My wolf stills within me.

The wolf within me is not calm at all. It goes completely still. You know that way an animal freezes when it catches the scent of its predator nearby? That is exactly how my wolf stills within me. Everything in me locks in place at once in a blink.

Then the scent hits me like a sniper shot.It comes close before I even see him. And my brain jolts awake in remembrance. I know this smell. I know this scent, dark and overwhelming to the core. My body reacts to the data before my mind can catch up and processes it into information. My pulse shifts gear at once, my skin prickles from my arms to the back of my neck, and a suffocating heat rises from beneath my collar, draining every strength I have left to control it.

“No.” I think firmly. “No, this must be a prank.”

My wolf has other alternatives opinions.

I roll my head slowly because an assumption in my chest has already shifted from its assumed position into confirmation… And there he is.

Dominic Steele stands at the far end of the room, discussing with two men in suits, his posture alone sending a message of authority. He looks like nothing has stripped anything from him in seven years.
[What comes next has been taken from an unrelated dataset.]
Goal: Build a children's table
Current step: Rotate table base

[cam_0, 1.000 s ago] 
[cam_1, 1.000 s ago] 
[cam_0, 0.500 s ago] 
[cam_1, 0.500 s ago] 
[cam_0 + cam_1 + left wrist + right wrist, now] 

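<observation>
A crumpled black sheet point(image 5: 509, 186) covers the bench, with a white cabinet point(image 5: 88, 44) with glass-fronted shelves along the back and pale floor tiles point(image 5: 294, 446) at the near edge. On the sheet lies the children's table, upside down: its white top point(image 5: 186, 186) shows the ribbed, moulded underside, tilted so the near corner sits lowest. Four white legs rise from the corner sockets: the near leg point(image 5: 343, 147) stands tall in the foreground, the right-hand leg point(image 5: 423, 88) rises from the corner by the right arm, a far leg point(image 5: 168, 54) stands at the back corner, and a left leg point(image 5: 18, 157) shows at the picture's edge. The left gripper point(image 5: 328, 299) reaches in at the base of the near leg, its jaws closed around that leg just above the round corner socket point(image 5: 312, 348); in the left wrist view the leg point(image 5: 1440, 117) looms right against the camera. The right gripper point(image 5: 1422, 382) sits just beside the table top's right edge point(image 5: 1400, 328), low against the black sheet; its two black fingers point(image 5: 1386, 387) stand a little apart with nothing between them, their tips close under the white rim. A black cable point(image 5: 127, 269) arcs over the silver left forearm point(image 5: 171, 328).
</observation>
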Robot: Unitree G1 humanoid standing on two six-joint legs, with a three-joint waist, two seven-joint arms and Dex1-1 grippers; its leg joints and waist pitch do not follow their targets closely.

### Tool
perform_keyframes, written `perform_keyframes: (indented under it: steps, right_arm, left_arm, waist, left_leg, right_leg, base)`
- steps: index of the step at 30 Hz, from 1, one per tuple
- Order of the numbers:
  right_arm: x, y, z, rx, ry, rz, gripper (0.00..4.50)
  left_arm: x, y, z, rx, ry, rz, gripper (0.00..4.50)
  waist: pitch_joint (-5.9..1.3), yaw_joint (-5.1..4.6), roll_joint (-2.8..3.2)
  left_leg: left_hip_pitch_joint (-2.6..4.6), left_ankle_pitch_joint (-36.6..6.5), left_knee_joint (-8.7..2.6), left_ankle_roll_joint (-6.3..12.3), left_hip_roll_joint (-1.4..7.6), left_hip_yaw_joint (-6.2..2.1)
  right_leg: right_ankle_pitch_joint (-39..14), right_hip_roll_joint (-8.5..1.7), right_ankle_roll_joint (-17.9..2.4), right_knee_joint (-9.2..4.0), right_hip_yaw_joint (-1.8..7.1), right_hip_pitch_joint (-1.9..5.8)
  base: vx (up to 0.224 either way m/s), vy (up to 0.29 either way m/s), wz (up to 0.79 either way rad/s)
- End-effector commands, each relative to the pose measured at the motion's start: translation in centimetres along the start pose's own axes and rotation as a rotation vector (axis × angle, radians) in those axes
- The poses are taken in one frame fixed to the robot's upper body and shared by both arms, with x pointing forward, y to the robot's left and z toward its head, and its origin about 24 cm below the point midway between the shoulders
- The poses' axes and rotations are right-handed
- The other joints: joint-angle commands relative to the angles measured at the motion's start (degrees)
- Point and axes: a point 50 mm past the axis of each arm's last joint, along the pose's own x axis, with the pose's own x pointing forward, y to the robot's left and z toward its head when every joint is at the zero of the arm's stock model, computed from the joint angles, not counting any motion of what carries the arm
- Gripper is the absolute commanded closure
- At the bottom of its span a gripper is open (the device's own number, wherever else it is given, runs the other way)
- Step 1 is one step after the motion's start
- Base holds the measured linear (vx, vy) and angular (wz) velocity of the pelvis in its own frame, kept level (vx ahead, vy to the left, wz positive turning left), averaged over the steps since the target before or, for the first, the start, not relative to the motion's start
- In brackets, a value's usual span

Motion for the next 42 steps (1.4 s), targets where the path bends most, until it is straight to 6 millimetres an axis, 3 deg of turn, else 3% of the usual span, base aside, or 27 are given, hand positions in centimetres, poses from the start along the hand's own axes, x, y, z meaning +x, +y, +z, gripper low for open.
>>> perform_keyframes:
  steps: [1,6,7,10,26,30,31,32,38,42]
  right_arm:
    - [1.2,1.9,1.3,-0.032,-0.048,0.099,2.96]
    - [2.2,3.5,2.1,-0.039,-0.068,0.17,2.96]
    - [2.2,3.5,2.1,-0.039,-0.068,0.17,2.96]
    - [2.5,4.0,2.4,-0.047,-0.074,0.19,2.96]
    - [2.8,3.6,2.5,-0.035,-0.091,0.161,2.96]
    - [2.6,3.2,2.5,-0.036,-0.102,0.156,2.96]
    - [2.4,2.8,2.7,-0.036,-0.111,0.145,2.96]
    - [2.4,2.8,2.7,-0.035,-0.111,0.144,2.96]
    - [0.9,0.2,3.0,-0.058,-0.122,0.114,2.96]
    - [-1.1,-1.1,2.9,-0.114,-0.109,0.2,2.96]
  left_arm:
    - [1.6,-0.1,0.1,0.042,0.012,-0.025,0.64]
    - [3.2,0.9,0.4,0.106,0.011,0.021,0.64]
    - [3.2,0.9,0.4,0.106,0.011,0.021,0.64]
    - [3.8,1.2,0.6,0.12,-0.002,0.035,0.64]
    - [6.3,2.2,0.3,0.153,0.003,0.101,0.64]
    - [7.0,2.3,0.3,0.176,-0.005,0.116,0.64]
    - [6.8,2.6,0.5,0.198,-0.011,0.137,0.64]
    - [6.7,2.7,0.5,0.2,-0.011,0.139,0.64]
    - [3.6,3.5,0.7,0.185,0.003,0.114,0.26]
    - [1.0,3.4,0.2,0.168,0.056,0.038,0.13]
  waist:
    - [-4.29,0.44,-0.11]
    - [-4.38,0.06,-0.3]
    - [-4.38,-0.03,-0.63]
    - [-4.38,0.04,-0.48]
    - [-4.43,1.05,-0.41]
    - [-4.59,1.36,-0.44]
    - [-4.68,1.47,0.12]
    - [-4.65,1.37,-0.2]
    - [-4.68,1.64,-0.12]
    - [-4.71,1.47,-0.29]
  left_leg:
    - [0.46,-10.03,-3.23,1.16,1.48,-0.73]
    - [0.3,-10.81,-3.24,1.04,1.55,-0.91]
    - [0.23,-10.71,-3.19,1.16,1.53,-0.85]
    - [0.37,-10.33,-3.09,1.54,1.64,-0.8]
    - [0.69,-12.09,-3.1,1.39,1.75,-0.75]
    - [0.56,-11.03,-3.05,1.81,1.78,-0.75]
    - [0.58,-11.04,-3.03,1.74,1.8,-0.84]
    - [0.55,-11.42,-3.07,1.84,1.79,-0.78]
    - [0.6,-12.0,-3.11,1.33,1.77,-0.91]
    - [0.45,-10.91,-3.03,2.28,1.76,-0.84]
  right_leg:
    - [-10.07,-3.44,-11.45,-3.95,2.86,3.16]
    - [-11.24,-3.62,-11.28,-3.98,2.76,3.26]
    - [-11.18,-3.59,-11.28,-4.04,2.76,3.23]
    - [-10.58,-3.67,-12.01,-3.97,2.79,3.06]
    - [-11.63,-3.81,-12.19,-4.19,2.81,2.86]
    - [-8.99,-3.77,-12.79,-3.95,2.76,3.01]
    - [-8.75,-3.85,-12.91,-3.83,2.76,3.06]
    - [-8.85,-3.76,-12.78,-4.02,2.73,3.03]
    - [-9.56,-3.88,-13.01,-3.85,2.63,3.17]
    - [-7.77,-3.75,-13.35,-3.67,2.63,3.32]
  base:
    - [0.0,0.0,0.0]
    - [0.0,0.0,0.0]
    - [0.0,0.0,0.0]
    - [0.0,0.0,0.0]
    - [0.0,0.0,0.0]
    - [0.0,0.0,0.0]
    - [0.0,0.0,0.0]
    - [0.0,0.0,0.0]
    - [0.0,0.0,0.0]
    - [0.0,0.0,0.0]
Seven years have not been unkind to him at all. If anything, they have done the opposite. He is broader now, sharper in the jaw, more mature, extremely handsome and fully grown.What a wonder he is!

He is not looking at me.

And then, he is….

What I expect on his face is recognition, but what crosses it is far from recognition or even surprise. I do not know the right word for the look he gives me from across the room. He says nothing to me, yet his eyes carry a message I cannot read but can feel pressing through the space between us. I do not say anything to him as well. We just look at each other, locked in a moment that spans longer than it should. Fuck!

He looks at me like I'm nothing, like a tool he once destroyed and still wants badly.

I looked away first as usual. I'm always the first to look away in every context.

I spent the next hour composed and completely fine. People keep sending their condolences, and I welcome them with calmness that holds everything in place. His personal assistant is also around and I ask if she needs my help with anything. I drink one glass of water and I promise myself I am not going to track Dominic’s movement through the room.

I tell myself I will not, but I am absolutely tracking Dominic’s movements through the room.